母と完全に同属性ならば良いではないか! ……ははは、素晴らしい開放感だ! やはり暗黒騎士としての俺は悪に回帰したかったのだな!」
「そなたの救済を望む祈りが我らが神に届いたのであろう」
俺と母が喜び合う前で、しかしダラルロートが顔色を変えた。
「我が主よ」
「うん? どうした、ダラルロート」
「……私では抵抗できません。私の意志に拠らず御前を辞す事を御許し下さい」
辛そうに目を臥せて詫びるダラルロートに嫌な予感が背筋を走る。
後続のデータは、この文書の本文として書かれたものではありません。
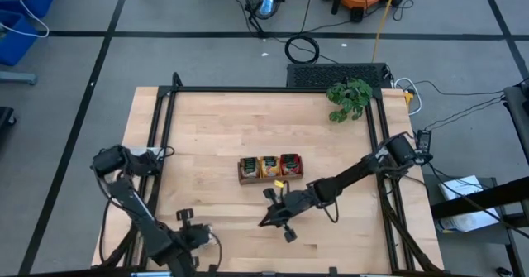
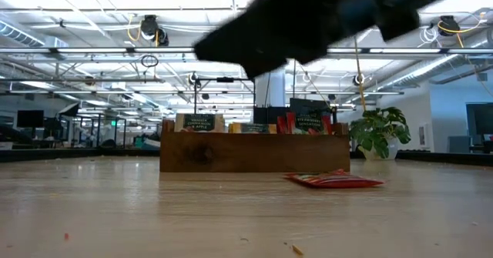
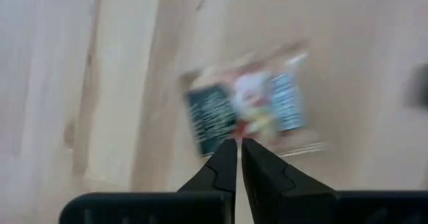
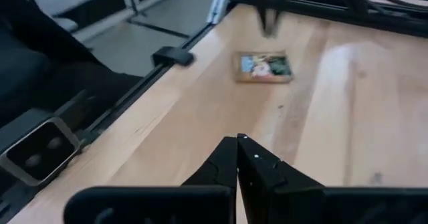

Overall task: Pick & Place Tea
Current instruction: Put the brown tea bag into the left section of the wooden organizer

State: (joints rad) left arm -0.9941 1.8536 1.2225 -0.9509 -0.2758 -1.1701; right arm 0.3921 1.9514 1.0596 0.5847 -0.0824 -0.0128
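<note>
The tea sits mostly in the long brown tray (image 1: 270, 169) near the middle of the counter (image 1: 215, 128) — dark green sachets (image 1: 249, 166) in one end compartment, orange sachets (image 1: 269, 166) in the middle, red sachets (image 1: 289, 164) in the other end. They stand on edge with their labels facing the low camera, packed by colour, which suggests the tray is the place where the sorted tea belongs.

One red sachet (image 2: 334, 180) lies flat on the counter just in front of the tray, at its red end; in the high view it shows as a small patch (image 1: 279, 183) between the tray and the right hand. It lies apart from its fellows, so it is probably the piece that remains to be dealt with.

The right hand (image 1: 270, 220) reaches in from the right edge of the counter and hangs near the tray's front, its fingers (image 4: 234, 158) pressed together with nothing between them. Its arm crosses the top of the low view as a dark blur, so it hangs above the counter rather than resting on it.

The left hand (image 3: 239, 158) waits near the front left corner of the counter — fingers almost touching and empty, pointed at the tray from well apart.
</note>
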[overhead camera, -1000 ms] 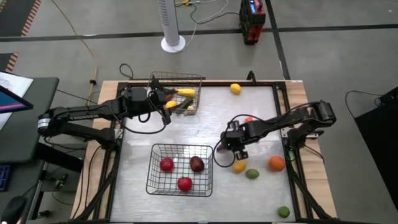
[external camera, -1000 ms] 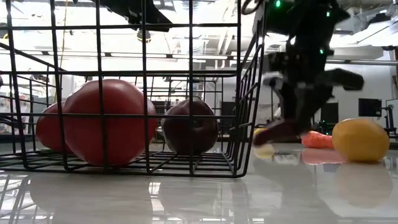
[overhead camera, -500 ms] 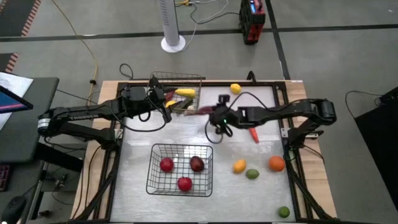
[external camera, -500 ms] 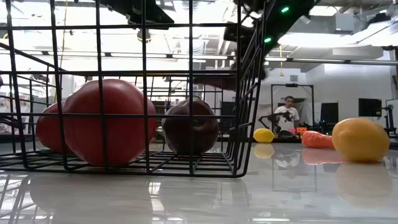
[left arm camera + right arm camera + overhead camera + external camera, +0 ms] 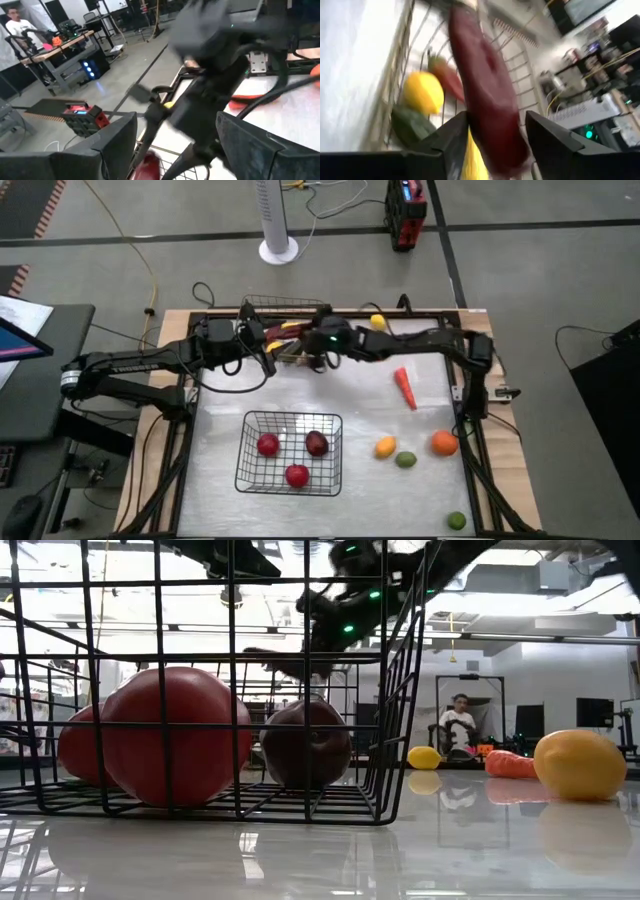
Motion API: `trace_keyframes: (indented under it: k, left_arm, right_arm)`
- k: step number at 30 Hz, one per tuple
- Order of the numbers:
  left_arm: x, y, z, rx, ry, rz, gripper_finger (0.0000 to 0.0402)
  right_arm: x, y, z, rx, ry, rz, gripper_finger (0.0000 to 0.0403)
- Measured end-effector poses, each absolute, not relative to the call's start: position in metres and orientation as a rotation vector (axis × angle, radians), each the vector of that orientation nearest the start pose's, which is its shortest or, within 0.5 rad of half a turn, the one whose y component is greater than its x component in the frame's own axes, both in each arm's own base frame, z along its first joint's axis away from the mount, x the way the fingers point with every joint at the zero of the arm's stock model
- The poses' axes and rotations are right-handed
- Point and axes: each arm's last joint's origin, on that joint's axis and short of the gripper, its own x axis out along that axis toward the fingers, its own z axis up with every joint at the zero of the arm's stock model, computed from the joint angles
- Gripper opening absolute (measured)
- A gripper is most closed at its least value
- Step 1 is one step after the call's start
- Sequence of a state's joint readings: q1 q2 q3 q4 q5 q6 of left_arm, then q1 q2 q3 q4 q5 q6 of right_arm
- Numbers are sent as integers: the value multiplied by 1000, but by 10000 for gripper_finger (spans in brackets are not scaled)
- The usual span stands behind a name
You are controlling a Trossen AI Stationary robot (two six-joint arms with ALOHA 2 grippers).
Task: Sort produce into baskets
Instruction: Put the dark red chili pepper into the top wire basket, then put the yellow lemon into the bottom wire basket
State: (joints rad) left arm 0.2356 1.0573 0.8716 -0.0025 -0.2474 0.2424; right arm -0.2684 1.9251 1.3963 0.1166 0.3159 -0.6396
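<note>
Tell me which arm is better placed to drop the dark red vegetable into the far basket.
Right. Its gripper is shut on the long dark red vegetable and reaches over the far basket. The left gripper is at that basket too, but holds nothing.

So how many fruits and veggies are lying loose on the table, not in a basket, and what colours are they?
Yellow round pieces: 2
Green round pieces: 2
Orange round piece: 1
Long red piece: 1
Total: 6
</note>
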Motion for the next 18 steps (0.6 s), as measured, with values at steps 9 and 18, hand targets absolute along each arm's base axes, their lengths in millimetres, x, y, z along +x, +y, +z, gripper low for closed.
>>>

母は俺を庇うようにダラルロートとの間に立ち塞がろうとしてくれたが、そいつがダラルロートに委ねていた分体を掌握して俺に触れて来たのは僅かに速かった。
「俺に触るな、アガシアの餓鬼が!!」
「ダメだよ、ミラー。どうして戻ろうとするの。優しいミラーに戻って?」
赤毛の少年が注ぎ込んだのは母が注いでくれたよりも酷く強い神力だ。総毛立たんばかりの愛の権能の不快感が俺を襲い、俺が難儀して転向したばかりの属性を狂った悪から中立にして中庸などと言うおぞましい属性へ復元させようとする。
「させぬ」
母が波及する被害を無視して戦槌を振るい、赤毛の悪魔を打ち払おうとしてはくれたが……ああ、母でさえも俺を救えないのだ。忌々しい、本当に殺してやりたい。
「ミラー、ミラー。エファって呼んで?」
「……?」
ミラーソードとしての人格の奥底に潜む俺としてはがっかりだよ!! 今日もまた失敗か! 属性転向を試みると必ずアガシアの血統を引く餓鬼が邪魔をしやがる。母の姿をしていた分体も強制的に姿を変えさせられてしまった。
「じいやとミラー。エファにもお話を読んで?」
「じいやは暇だから良いが、ミラーソードは多忙かもしれぬ」
……アステールよ、まずは貴様を腐敗と堕落の奥底に沈めねばならんのかね? 金髪の暗黒騎士の形をしていた分体は今やくすんだ白銀の甲冑を着た老騎士に姿を変えてしまっている。エファと呼ぶよう強制して来る赤毛はアステールをじいやと呼ぶ。ダラルロートが読み上げていた冊子を拾い上げ、読めとねだっている。
「ミラー、ミラー。名前で呼んで?」
「エファ、俺は何かしていたはずだ。その本ならアステールに俺がいない所で読んで貰え」
「……ちぇ」
―――どうも最近、俺は情緒が安定しない。記憶が時々吹っ飛ぶと言うか、俺が二人か三人いるような錯覚を覚える事がある。一緒にいたのはアステールとエファではなかったはずなのだが……。善神アガシアの眷属のような二人は仲が良く、一緒にいる機会を多く見るのは特に不自然な事ではない。
室内はエファが拾い上げた薄い冊子が一冊落ちていた以外は特に何もなかったように思うし、俺自身にも体調の異常はない。疑うと直近に癒しを受けたような感触がある、か?
「父よ、俺の予定は知っているか?」
「ミラー。ダラルロートと外壁の拡張工事の打ち合わせをしたでしょ」
「……覚えがないぞ。適当言ってないだろうな」
「ミラー、口許は拭え」
何なんだ、俺はついさっきまで酷く怒っていたような……? 母の声に指摘されて気付かされた、唇に残された接吻の感触だけが俺にとっての現実感だった。俺は中立にして中庸なる暗黒騎士ミラーソード。……そのはずだ。